King at Work. In the trembling years of 1940 and 1941, King George spent nearly a third of his time among his people. He watched the Army recover from Dunkirk. He watched the R.A.F. hold back the Luftwaffe (he had earned an R.A.F.'s pilot rating in 1919). He joined the Navy on its prowls around Britain. He was constantly meeting the nation's housewives and munitions girls, its fighter pilots and mine layers. He even had his own personal bomb. After his office on the north side of the Palace had been blitzed, he moved across the hall. There, at work one day, another bomb spattered the room with broken glass, plaster and dirt. The King, like all his subjects, was proud of his bomb, bored his friends telling about it.

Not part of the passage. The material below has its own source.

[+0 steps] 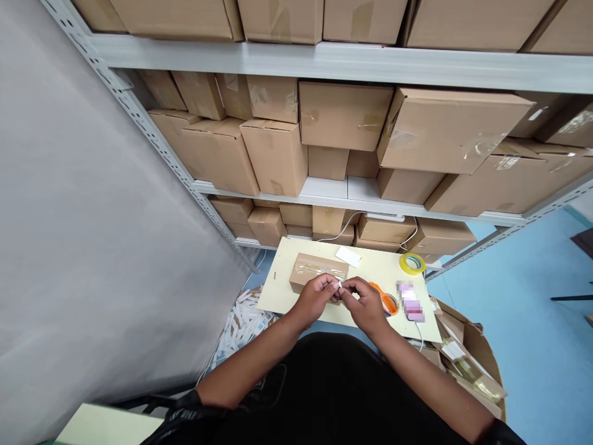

Never in British history has a monarch seen and talked to so many of his subjects or so fully shared their life.

Though the King has little direct power, the war has provided extra burdens for him. The Emergency Defense Acts, which gave the Government power to make rules and regulations necessary to the war, provided also that none of them could become effective until after they had been read to the King in the presence of four members of his Privy Council, and approved by him. Since 1939, there have been 10,836 such orders. Some long, some short, some complex, some simple—the King has heard them all. Not once has he disapproved.